== Action item ==
The output should match, line for line, the records from the line containing "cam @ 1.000" through the line containing "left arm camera", with every picture left out.

== Information ==
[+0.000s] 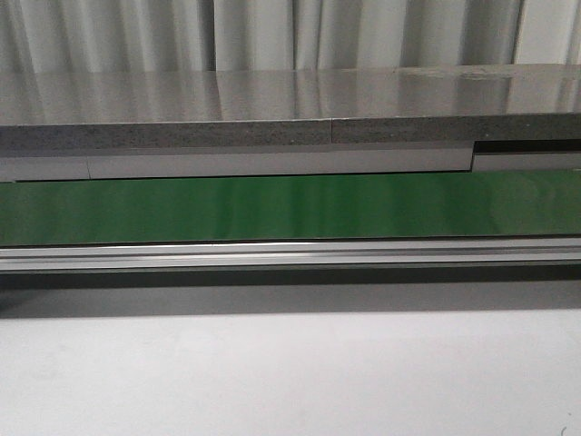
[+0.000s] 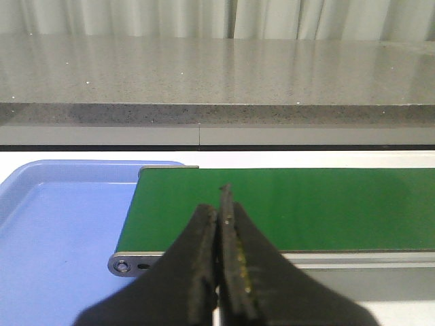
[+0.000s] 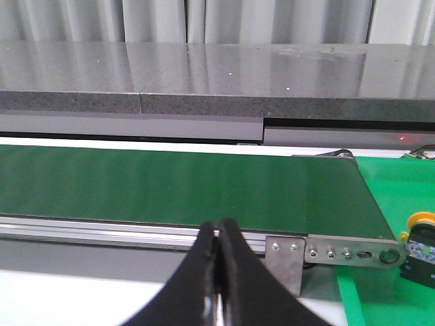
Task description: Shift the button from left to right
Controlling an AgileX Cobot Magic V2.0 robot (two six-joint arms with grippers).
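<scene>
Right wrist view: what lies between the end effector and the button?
In the right wrist view, the belt's metal end bracket sits between the shut right end effector and the button, which rests on the green mat past the green belt.

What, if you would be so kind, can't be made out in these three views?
- The button: cut off by the right wrist view's edge; markings too small to read; absent from the front view.
- The blue tray: only a corner in the left wrist view, the shut left gripper covering more.
- Belt rail behind the shut right gripper.
- Both grippers: outside the front view.
</scene>
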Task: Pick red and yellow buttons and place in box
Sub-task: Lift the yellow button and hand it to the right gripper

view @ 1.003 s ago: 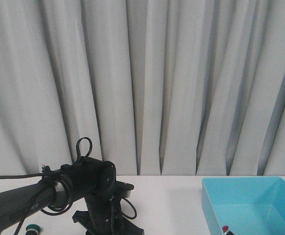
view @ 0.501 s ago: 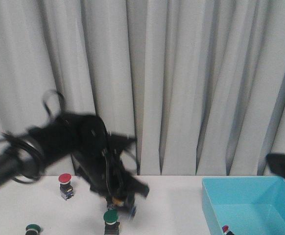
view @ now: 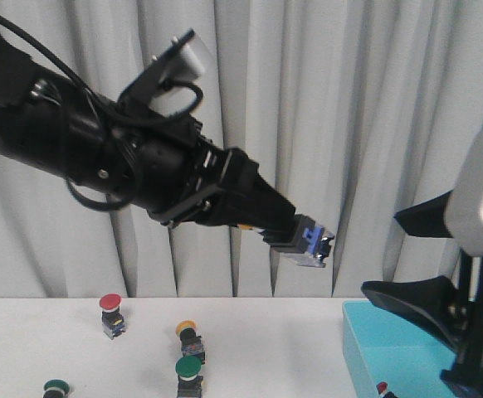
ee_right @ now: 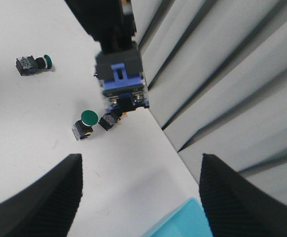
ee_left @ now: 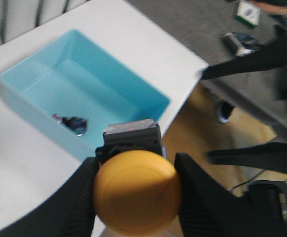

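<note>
Reaching high above table [view: 266, 332] in front view, left gripper [view: 306, 242] clamping yellow button [view: 309, 245] aloft, short of box [view: 391, 348]. Left wrist view: fingers [ee_left: 195, 197] squeezing button. Right wrist view: right gripper [ee_right: 139, 197] spreading wide, holding nothing.

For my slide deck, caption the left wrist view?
Left tool carries a yellow button above the light blue box.

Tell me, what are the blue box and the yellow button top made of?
The box looks like smooth light blue plastic: thin, even walls with a soft sheen. The yellow button cap, held in the left gripper, looks like matte plastic too, round and plainly colored, though the blur leaves that uncertain.
</note>
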Robot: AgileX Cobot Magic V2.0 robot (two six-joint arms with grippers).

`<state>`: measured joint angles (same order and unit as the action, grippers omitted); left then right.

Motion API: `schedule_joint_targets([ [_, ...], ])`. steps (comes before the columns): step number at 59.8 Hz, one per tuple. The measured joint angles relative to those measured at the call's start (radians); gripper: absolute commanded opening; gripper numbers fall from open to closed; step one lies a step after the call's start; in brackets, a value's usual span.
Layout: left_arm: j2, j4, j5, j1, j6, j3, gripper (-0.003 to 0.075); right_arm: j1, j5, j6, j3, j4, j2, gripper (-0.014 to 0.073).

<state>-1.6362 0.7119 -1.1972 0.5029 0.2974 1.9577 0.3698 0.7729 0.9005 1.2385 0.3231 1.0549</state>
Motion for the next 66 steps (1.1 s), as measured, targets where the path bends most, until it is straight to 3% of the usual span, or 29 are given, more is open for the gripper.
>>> schedule_joint_targets([
  [11, 0.009, 0.077, -0.036, 0.000, 0.007, 0.000, -0.0006, 0.001, -0.030, 0.035, 0.000, 0.030, 0.023, 0.0484],
  [28, 0.009, 0.099, -0.039, 0.000, 0.029, 0.000, -0.0001, 0.039, -0.025, 0.206, 0.000, 0.179, 0.025, 0.0484],
  [38, 0.009, 0.100, -0.041, 0.000, 0.029, 0.000, 0.0002, 0.091, -0.032, 0.233, 0.000, 0.181, 0.025, 0.0484],
  [57, 0.009, 0.100, -0.041, 0.069, 0.032, 0.000, 0.0003, 0.094, -0.073, 0.234, 0.000, 0.147, 0.025, 0.0481],
  [66, 0.009, 0.103, -0.041, 0.076, 0.033, 0.000, 0.0003, 0.094, -0.074, 0.234, 0.000, 0.147, 0.025, 0.0395],
])
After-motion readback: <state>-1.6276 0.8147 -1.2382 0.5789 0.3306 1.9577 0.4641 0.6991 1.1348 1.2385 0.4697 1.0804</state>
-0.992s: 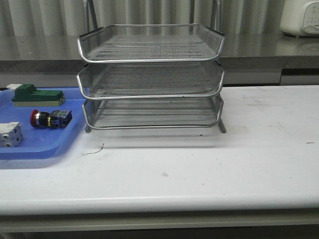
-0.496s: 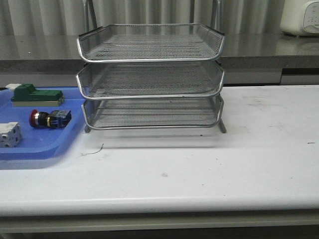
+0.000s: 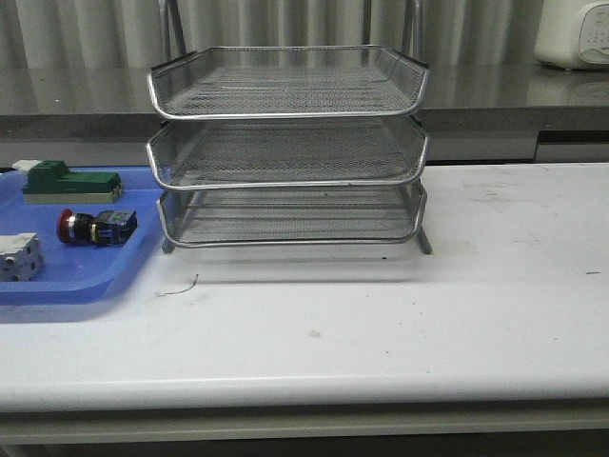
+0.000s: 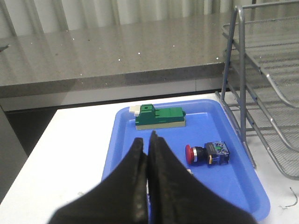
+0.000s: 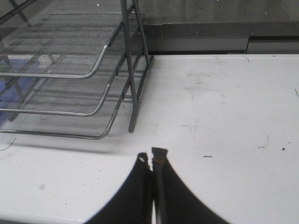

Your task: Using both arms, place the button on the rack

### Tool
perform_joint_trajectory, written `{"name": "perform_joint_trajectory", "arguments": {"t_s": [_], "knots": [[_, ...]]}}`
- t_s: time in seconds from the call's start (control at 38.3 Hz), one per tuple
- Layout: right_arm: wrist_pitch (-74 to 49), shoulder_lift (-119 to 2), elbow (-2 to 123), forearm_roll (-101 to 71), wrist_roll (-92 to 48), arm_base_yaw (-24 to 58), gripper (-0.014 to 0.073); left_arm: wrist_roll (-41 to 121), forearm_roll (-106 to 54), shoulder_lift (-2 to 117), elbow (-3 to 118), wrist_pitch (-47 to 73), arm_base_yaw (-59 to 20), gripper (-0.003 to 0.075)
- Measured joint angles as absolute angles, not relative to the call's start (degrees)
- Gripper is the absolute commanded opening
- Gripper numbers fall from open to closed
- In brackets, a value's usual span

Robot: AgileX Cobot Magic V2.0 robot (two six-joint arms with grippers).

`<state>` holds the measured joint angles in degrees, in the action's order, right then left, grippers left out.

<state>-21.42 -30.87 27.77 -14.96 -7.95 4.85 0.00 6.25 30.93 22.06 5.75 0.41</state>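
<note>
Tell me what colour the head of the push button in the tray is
Red. The button shows it best in the left wrist view, lying on its side in the blue tray.

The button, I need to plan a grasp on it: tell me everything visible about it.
The button lies on its side in the blue tray, left of the rack. Red mushroom head toward the left, then a silver collar and a black body with blue and yellow parts. It rests on the tray floor; nothing else touches it.

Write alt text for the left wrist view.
The left gripper, jaws shut, hangs over a blue tray holding the button and a green block. The rack stands beside the tray.
</note>
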Motion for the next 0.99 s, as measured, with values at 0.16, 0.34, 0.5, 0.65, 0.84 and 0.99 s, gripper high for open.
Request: {"name": "perform_joint_trajectory", "arguments": {"t_s": [0.16, 0.34, 0.5, 0.65, 0.84, 0.99], "knots": [[-21.4, -32.0, 27.9, -15.1, -7.9, 4.9, 0.0094, 0.0, 6.0, 31.7, 22.2, 5.9, 0.4, 0.0110], [-21.4, -32.0, 27.9, -15.2, -7.8, 4.9, 0.0480, 0.0, 5.8, 31.7, 22.2, 5.9, 0.4, 0.0543], [-21.4, -32.0, 27.9, -15.2, -7.8, 4.9, 0.0638, 0.0, 5.6, 31.7, 22.2, 5.9, 0.4, 0.0676], [-21.4, -32.0, 27.9, -15.2, -7.8, 4.9, 0.0633, 0.0, 5.6, 31.7, 22.2, 5.9, 0.4, 0.0673], [-21.4, -32.0, 27.9, -15.2, -7.8, 4.9, 0.0633, 0.0, 5.6, 31.7, 22.2, 5.9, 0.4, 0.0673], [-21.4, -32.3, 27.9, -15.7, -7.8, 4.9, 0.0633, 0.0, 5.6, 31.7, 22.2, 5.9, 0.4, 0.0673]]}}
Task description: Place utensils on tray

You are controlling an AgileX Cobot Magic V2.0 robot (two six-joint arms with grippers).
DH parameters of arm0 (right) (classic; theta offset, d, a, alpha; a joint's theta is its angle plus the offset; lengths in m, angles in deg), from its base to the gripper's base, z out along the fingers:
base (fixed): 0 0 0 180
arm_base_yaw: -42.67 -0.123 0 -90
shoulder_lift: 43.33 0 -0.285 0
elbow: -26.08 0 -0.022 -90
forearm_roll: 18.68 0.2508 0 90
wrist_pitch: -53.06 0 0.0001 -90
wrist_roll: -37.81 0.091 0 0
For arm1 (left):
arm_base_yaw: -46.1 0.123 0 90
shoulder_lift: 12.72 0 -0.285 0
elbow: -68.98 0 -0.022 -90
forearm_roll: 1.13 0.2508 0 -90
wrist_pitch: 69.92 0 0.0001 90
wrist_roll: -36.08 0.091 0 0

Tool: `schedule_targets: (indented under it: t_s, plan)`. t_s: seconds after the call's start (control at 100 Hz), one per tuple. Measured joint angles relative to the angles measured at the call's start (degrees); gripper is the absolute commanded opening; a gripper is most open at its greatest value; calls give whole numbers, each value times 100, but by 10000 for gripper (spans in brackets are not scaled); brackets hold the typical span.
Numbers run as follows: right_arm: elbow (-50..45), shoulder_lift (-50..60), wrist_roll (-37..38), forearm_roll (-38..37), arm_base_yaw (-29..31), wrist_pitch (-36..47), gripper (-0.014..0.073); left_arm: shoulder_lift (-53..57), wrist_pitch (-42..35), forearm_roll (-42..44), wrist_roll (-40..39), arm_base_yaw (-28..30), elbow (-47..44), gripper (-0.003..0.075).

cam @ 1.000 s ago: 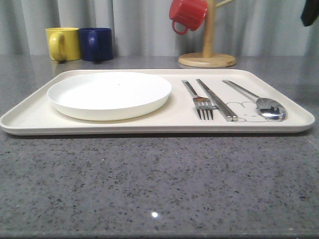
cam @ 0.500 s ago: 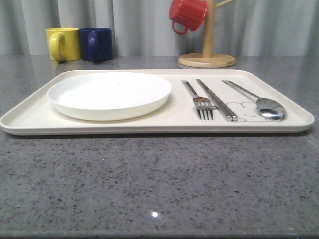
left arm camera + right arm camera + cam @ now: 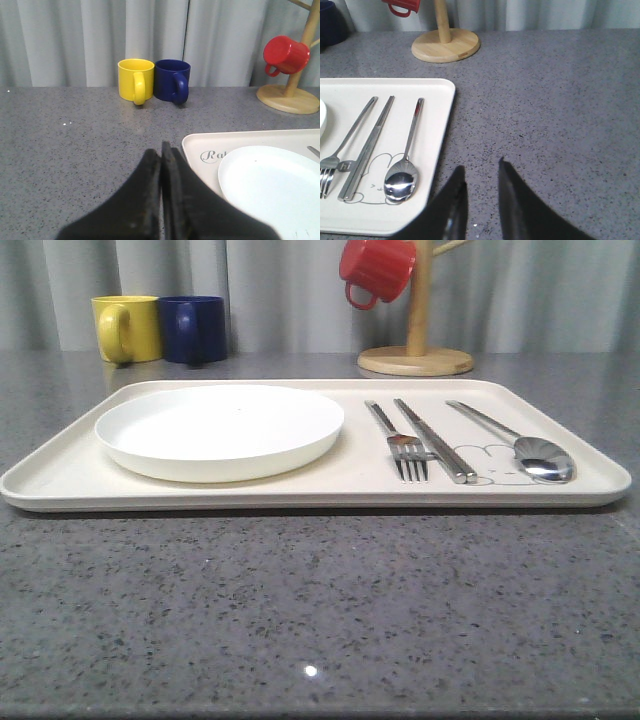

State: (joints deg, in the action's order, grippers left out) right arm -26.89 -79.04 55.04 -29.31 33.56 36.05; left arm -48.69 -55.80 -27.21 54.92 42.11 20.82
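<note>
The cream tray (image 3: 60, 480) lies across the middle of the grey table. On its right half rest a silver fork (image 3: 400, 443), a pair of flat chopsticks (image 3: 432, 438) and a spoon (image 3: 530, 452), side by side over the rabbit drawing. My right gripper (image 3: 481, 169) is open over bare table just off the tray's right edge (image 3: 447, 120), near the spoon (image 3: 402, 177), the chopsticks (image 3: 367, 150) and the fork (image 3: 340, 150). My left gripper (image 3: 161, 149) is shut and empty, beside the tray's left end (image 3: 200, 145).
A round white plate (image 3: 220, 428) fills the tray's left half. At the back left stand a yellow mug (image 3: 126, 328) and a blue mug (image 3: 193, 329). A wooden mug tree (image 3: 416, 340) with a red mug (image 3: 378, 268) stands at the back right.
A dark object at the top right corner of the front view one second ago has gone. The utensils, tray and plate have not moved.
</note>
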Motion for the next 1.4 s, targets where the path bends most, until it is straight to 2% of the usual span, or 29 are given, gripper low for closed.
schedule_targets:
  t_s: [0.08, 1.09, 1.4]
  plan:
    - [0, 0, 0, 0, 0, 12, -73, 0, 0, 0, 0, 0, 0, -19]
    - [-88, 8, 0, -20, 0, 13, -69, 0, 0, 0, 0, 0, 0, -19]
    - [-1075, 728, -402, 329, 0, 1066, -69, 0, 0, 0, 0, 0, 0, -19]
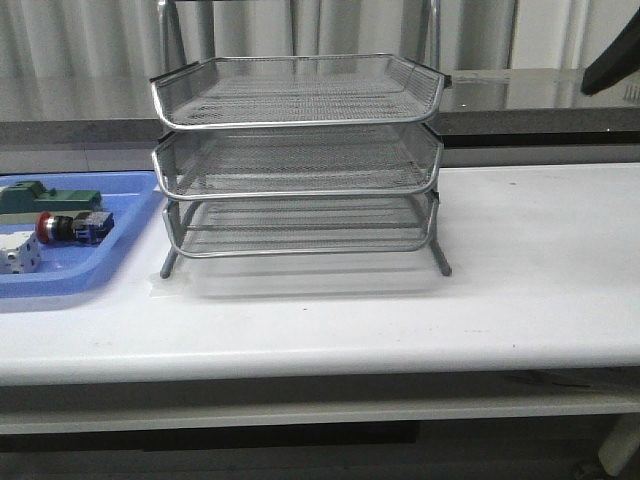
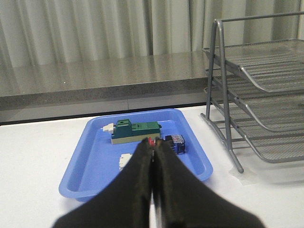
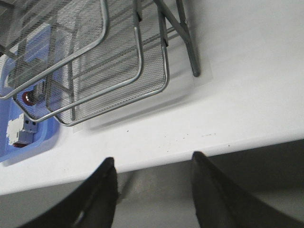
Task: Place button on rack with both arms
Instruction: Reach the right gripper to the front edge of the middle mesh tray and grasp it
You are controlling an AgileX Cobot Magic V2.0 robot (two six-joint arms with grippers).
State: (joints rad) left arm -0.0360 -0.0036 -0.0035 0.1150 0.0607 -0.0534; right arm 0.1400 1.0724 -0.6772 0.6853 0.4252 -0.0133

== Answer for this exercise ==
cam @ 1.000 s ago: 
cam @ 0.500 s ago: 
left arm camera + right arm camera + cam @ now: 

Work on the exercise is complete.